■ Task prompt ■
Search the data for the word "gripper". Reproduce every line where it is found.

• • • • •

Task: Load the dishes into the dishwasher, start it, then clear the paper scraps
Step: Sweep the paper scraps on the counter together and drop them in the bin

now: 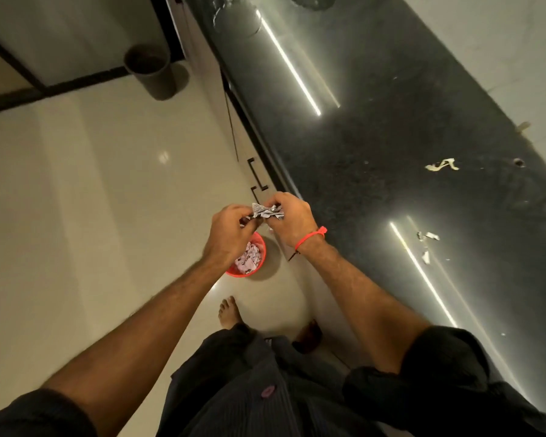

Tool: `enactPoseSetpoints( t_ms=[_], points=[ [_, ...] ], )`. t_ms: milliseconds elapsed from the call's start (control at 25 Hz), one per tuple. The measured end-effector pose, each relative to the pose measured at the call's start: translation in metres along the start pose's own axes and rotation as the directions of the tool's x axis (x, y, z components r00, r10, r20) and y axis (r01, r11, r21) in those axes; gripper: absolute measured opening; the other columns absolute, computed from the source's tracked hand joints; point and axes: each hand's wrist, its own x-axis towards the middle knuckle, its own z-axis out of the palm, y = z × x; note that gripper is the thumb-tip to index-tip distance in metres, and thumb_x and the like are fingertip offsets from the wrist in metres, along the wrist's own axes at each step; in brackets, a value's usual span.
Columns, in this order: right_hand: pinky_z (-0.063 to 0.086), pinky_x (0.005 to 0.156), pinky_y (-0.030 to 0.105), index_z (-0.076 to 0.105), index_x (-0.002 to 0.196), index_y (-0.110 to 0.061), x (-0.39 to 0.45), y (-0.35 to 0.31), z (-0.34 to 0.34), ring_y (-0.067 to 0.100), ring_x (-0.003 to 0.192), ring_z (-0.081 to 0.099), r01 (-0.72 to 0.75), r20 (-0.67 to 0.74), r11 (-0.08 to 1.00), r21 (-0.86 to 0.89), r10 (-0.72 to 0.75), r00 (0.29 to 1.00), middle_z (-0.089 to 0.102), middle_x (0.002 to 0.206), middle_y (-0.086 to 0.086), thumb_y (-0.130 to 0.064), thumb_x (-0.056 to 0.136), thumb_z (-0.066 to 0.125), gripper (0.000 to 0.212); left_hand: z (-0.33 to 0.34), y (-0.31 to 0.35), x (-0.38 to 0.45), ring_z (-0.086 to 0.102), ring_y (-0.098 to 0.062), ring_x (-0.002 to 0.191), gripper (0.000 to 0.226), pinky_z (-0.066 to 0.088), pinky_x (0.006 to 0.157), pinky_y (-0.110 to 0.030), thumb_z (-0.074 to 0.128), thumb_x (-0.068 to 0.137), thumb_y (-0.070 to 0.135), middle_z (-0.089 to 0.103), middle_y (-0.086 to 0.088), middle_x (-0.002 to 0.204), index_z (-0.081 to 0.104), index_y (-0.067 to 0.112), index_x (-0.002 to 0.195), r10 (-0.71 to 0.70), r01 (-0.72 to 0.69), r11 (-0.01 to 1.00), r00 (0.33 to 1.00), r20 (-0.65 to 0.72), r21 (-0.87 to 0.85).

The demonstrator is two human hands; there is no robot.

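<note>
Standing barefoot beside the dark countertop [375,146], the person pinches a crumpled wad of printed paper [268,212] between both hands, the left hand [232,228] and the right hand [292,220] each curled around one end of it, a red thread [309,236] tied at the right wrist. Directly below the hands a small red bucket [259,264] sits on the pale floor [92,216], already holding crumpled paper. More torn scraps [442,165] lie scattered on the countertop, some near the wall and others [427,244] closer to the front edge, and a grey bin [152,72] stands farther along the floor.
</note>
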Motion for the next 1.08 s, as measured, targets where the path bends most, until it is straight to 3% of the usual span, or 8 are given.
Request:
enactPoseSetpoints(
  t_ms=[120,240,320,520,680,840,960,1080],
  points=[
    [0.038,0.075,0.015,0.070,0.095,-0.007,0.017,0.000,0.053,0.017,0.087,0.059,-0.102,0.040,0.994,-0.034,0.103,0.994,0.068,0.095,0.006,-0.002,0.078,0.072,0.018,-0.001,-0.046,0.010,0.064,-0.021,0.089,0.016,0.048,0.083,-0.028,0.073,0.089,0.015,0.073,-0.008,0.095,0.080,0.011,0.103,-0.092,0.093,0.995,0.995,0.039,-0.028],
    [0.032,0.073,0.012,0.069,0.095,-0.006,0.029,0.010,0.105,0.024,0.091,0.062,-0.182,0.072,0.982,-0.047,0.185,0.980,0.069,0.096,0.008,0.000,0.078,0.071,0.018,0.006,-0.090,0.013,0.058,-0.013,0.084,0.015,0.034,0.075,-0.003,0.071,0.088,0.008,0.074,-0.008,0.094,0.080,0.009,0.100,-0.153,0.157,0.986,0.986,0.072,-0.049],
    [0.038,0.075,0.015,0.069,0.095,-0.007,0.034,0.023,0.137,0.023,0.091,0.062,-0.249,0.081,0.968,-0.034,0.251,0.965,0.069,0.097,0.007,0.000,0.078,0.070,0.018,0.018,-0.118,0.014,0.054,-0.007,0.082,0.015,0.031,0.072,0.002,0.069,0.089,0.007,0.074,-0.005,0.093,0.080,0.010,0.100,-0.189,0.196,0.979,0.977,0.102,-0.062],
    [0.034,0.067,-0.001,0.068,0.092,0.000,0.048,0.087,0.230,0.014,0.085,0.056,-0.392,0.086,0.917,0.075,0.386,0.919,0.067,0.093,0.008,0.009,0.076,0.067,0.019,0.089,-0.213,0.025,0.064,-0.024,0.093,0.014,0.045,0.081,-0.019,0.067,0.094,0.009,0.071,-0.012,0.101,0.077,0.004,0.103,-0.331,0.347,0.936,0.926,0.183,-0.064],
    [0.034,0.072,0.011,0.069,0.096,0.000,0.069,0.178,0.318,0.019,0.093,0.059,-0.464,0.078,0.883,0.066,0.459,0.885,0.070,0.101,0.012,0.005,0.075,0.071,0.021,0.175,-0.299,0.038,0.070,-0.032,0.095,0.016,0.055,0.084,-0.032,0.066,0.095,0.007,0.073,-0.017,0.107,0.074,0.000,0.107,-0.387,0.410,0.904,0.906,0.173,-0.121],
    [0.042,0.076,0.021,0.071,0.101,-0.005,0.089,0.261,0.393,0.024,0.097,0.064,-0.536,0.085,0.843,0.045,0.532,0.843,0.071,0.103,0.011,-0.002,0.077,0.073,0.024,0.250,-0.375,0.053,0.070,-0.021,0.095,0.021,0.052,0.078,-0.019,0.057,0.100,0.005,0.076,-0.009,0.108,0.075,0.007,0.111,-0.413,0.455,0.876,0.878,0.240,-0.158],
    [0.045,0.081,0.019,0.069,0.113,-0.007,0.096,0.305,0.424,0.025,0.106,0.063,-0.609,0.185,0.790,0.068,0.590,0.786,0.070,0.113,0.010,0.000,0.078,0.071,0.036,0.281,-0.411,0.061,0.067,-0.025,0.111,0.029,0.055,0.095,-0.034,0.061,0.099,0.011,0.072,-0.008,0.122,0.067,0.012,0.127,-0.495,0.574,0.801,0.795,0.352,-0.171],
    [0.044,0.101,0.025,0.060,0.131,-0.010,0.098,0.328,0.433,0.023,0.122,0.056,-0.691,0.264,0.720,0.053,0.658,0.706,0.063,0.130,0.009,0.006,0.083,0.062,0.051,0.289,-0.431,0.063,0.058,-0.024,0.124,0.045,0.049,0.103,-0.029,0.062,0.099,0.010,0.062,-0.005,0.139,0.054,0.017,0.142,-0.550,0.639,0.754,0.741,0.385,-0.154]
  ],
)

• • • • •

■ Solution to the problem ■
Tool: `enactPoseSetpoints( t_ms=[_], points=[ [_, ...] ], )`. t_ms: milliseconds elapsed from the call's start (control at 25 Hz), one per tuple. The measured end-effector pose, each relative to the pose measured at the call's start: translation in metres along the start pose's own axes and rotation as the directions of the tool's x axis (x, y, z components r00, r10, r20) and y axis (r01, r11, r21) in those axes; gripper: absolute measured opening; the other columns absolute, computed from the source's tracked hand joints; point and axes: each hand's wrist, its own x-axis towards the middle knuckle, its own z-axis out of the palm, y = z × x; note that gripper is the thumb-tip to index-tip distance in metres, and thumb_x and the like are fingertip offsets from the wrist in metres, along the wrist's own axes at each step; in brackets, a value's usual span.
Columns, in this order: right_hand: pinky_z (-0.063 to 0.086), pinky_x (0.005 to 0.156), pinky_y (-0.030 to 0.105), index_z (-0.076 to 0.105), index_x (-0.002 to 0.196), index_y (-0.110 to 0.061), x (-0.39 to 0.45), y (-0.35 to 0.31), z (-0.34 to 0.34), ring_y (-0.067 to 0.100), ring_x (-0.003 to 0.192), ring_z (-0.081 to 0.099), r01 (-0.72 to 0.75), r20 (-0.67 to 0.74), r11 (-0.08 to 1.00), r21 (-0.86 to 0.89), r10 (-0.72 to 0.75), r00 (0.29 to 1.00), middle_z (-0.089 to 0.102), middle_x (0.002 to 0.206), middle_y (-0.086 to 0.086), thumb_y (-0.130 to 0.064), thumb_x (-0.056 to 0.136), thumb_z (-0.066 to 0.125), gripper (0.000 to 0.212); left_hand: z (-0.33 to 0.34), y (-0.31 to 0.35), x (-0.38 to 0.45), ring_z (-0.086 to 0.102), ring_y (-0.098 to 0.062), ring_x (-0.002 to 0.191), gripper (0.000 to 0.226), pinky_z (-0.066 to 0.088), pinky_x (0.006 to 0.157), pinky_y (-0.110 to 0.030), thumb_z (-0.074 to 0.128), thumb_x (-0.068 to 0.137), thumb_y (-0.070 to 0.135), middle_z (-0.089 to 0.103), middle_y (-0.086 to 0.088), middle_x (-0.002 to 0.204), index_z (-0.081 to 0.104), index_y (-0.067 to 0.112), index_x (-0.002 to 0.195), r10 (-0.71 to 0.70), r01 (-0.72 to 0.69), r11 (-0.01 to 1.00), r00 (0.33 to 1.00), r20 (-0.65 to 0.72), r21 (-0.87 to 0.85).

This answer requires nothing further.